Inflation, dévaluations, et instabilité monétaire

Imprimer
24 avril 1998

Le flottement des monnaies pesait sur les échanges intracommunautaires européens. Or ceux-ci étaient devenus particulièrement importants dans le commerce de chaque pays. A notre époque, par exemple, plus des deux tiers du commerce extérieur des pays d'Europe est, en fait, du commerce intra-européen, c'est-à-dire s'effectuant entre pays du Marché commun.

La cause des variations monétaires pouvait être tout simplement le rythme différent de la dépréciation d'une monnaie nationale par rapport aux autres. L'émission de monnaie sans contrepartie a été pendant longtemps un moyen privilégié pour les Etats de combler le déficit de leur budget. La masse trop importante de monnaie par rapport à la circulation des marchandises alimentait l'inflation. Toutes les monnaies-papier se dépréciaient et perdaient de leur pouvoir d'achat. Mais évidemment, il n'y avait aucune raison que les monnaies se déprécient au même rythme d'un pays à l'autre. Quand une monnaie nationale avait manifestement perdu de son pouvoir d'achat par rapport à une autre, il fallait la dévaluer, c'est-à-dire baisser sa valeur relativement à celle-ci. Si par exemple un franc français à une époque s'échangeait contre un mark allemand, aujourd'hui il faut plus de trois francs pour avoir un mark !

Mais il n'y a pas que ces dévaluations "naturelles", si l'on ose s'exprimer ainsi. Il y a aussi ces manipulations monétaires par lesquelles les Etats aident leurs capitalistes à rendre provisoirement leurs marchandises plus compétitives sur les marchés internationaux.

Dévaluer le franc relativement au mark par exemple, c'est faire baisser les prix des marchandises françaises à l'exportation et donc permettre aux patrons français de prendre un avantage, au moins provisoire, sur leurs concurrents allemands. C'est aussi réduire le salaire réel des travailleurs en France. Pour eux, même si leur salaire nominal ne baisse pas, tous les produits importés en effet coûtent plus cher du fait de la dévaluation, tandis que pour un investisseur étranger, le prix de la main-d oeuvre en France baisse, ce qui peut l'inciter à "délocaliser" ses productions en France, comme on dit.

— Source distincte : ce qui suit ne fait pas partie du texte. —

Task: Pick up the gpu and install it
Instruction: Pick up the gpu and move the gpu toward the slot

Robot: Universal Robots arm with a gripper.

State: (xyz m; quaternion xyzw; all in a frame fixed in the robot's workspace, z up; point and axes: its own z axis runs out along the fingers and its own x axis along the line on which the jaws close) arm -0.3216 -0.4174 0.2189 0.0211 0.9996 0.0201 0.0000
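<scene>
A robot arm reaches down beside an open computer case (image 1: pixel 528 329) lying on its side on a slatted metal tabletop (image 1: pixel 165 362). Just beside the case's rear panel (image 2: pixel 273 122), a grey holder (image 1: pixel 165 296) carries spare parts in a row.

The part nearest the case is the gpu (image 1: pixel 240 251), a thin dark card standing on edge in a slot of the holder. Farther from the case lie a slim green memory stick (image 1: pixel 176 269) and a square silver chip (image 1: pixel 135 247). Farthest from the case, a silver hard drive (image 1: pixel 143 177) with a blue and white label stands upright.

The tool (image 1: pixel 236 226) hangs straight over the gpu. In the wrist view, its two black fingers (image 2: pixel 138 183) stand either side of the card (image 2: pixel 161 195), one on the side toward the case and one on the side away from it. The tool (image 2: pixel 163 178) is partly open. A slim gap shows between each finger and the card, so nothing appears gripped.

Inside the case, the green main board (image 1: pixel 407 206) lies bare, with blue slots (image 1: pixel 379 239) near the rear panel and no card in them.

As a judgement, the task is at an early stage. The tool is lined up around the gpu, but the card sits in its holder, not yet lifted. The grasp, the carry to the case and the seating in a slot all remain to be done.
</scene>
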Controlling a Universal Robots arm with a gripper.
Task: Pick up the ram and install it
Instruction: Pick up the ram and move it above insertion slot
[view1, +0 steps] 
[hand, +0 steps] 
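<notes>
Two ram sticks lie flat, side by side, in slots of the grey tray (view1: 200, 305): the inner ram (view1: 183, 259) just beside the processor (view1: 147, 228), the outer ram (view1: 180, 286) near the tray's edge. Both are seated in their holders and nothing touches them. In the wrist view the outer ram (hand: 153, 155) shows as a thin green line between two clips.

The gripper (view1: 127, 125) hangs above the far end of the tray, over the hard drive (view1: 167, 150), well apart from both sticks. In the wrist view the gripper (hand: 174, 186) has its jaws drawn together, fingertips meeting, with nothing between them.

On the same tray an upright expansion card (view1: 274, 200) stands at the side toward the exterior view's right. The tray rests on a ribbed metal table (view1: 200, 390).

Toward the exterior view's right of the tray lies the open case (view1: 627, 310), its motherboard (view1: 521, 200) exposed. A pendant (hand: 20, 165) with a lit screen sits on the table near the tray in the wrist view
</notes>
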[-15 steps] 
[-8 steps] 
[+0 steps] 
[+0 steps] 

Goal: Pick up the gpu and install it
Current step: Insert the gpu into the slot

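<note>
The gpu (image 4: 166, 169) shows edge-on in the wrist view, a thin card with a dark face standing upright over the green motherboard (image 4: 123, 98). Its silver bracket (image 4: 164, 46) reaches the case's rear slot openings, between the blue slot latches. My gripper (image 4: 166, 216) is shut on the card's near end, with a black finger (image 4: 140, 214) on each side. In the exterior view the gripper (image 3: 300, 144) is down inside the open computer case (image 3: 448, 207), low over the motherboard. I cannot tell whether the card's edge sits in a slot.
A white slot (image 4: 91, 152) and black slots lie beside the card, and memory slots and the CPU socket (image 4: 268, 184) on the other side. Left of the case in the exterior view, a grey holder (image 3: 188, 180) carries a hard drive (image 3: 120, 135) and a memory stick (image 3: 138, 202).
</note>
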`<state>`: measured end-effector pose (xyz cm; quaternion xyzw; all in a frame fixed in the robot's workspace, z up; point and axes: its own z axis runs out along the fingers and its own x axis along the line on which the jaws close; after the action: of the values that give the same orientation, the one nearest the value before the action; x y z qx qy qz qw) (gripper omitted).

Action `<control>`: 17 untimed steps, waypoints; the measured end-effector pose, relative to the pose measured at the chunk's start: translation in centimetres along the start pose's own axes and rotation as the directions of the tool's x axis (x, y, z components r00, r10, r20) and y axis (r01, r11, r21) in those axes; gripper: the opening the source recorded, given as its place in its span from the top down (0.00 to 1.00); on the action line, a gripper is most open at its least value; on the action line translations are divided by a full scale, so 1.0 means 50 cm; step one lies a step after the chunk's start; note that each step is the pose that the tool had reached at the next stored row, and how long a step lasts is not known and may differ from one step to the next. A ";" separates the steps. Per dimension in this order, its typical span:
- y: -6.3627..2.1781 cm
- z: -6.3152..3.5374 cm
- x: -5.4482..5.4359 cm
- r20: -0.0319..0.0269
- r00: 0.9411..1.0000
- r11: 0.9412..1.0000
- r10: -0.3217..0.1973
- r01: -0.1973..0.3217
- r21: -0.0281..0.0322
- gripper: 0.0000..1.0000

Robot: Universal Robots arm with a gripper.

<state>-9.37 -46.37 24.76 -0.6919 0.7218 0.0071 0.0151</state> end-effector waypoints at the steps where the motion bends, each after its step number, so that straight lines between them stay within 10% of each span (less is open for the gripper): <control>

Ce procédé est ce que l'on appelle une "dévaluation compétitive". Bien sûr, cet avantage d'une dévaluation du franc pour les patrons français n'est que provisoire. La dévaluation entraîne une hausse des prix intérieurs de tous les produits importés, à commencer par celui des matières premières. Rapidement, cela se retrouve dans les prix des produits fabriqués en France. Les travailleurs eux-mêmes, constatant la baisse de leur pouvoir d'achat, peuvent revendiquer des hausses de salaire. L'avantage pris par les patrons français sur leurs concurrents peut alors tendre à disparaître. Mais l'opération permet au moins de tenir... jusqu'à la prochaine dévaluation.

Cependant il y a aussi une autre conséquence néfaste : si le franc baisse, ce sont les capitaux de la bourgeoisie française qui se dévalorisent par rapport à ses concurrentes. Les capitaux des bourgeois français ont, dans ce cas, tendance à aller se convertir en marks ou en dollars. Du fait de cette fuite des capitaux, la banque de France doit racheter des francs et vendre des marks et des dollars. Elle risque de voir rapidement ses réserves s'épuiser. Ou alors, il faut en revenir à des mesures abandonnées, comme le contrôle des changes et des mouvements de capitaux. Mais ce sont des mesures que les bourgeois n'aiment pas, qu'ils considèrent comme arbitraires car elles les empêchent de faire aller et venir leur argent pour le placer là où cela leur paraît le plus profitable.

Ajoutons à tout cela que, au fur et à mesure que les activités financières se développaient au détriment des activités productives, la spéculation sur les monnaies se développait aussi. Les taux de change ne subissaient donc pas seulement la pression des rythmes différents de dépréciation de la monnaie d'un pays à l'autre et des opérations de dévaluation compétitive, mais elles subissaient de plus en plus la pression de la spéculation. La spéculation massive, pour des raisons rationnelles ou non, pouvait contraindre les autorités dont dépendait une monnaie à dévaluer. Tout cela rapportait beaucoup à certains, mais c'était nuisible au commerce et à la production.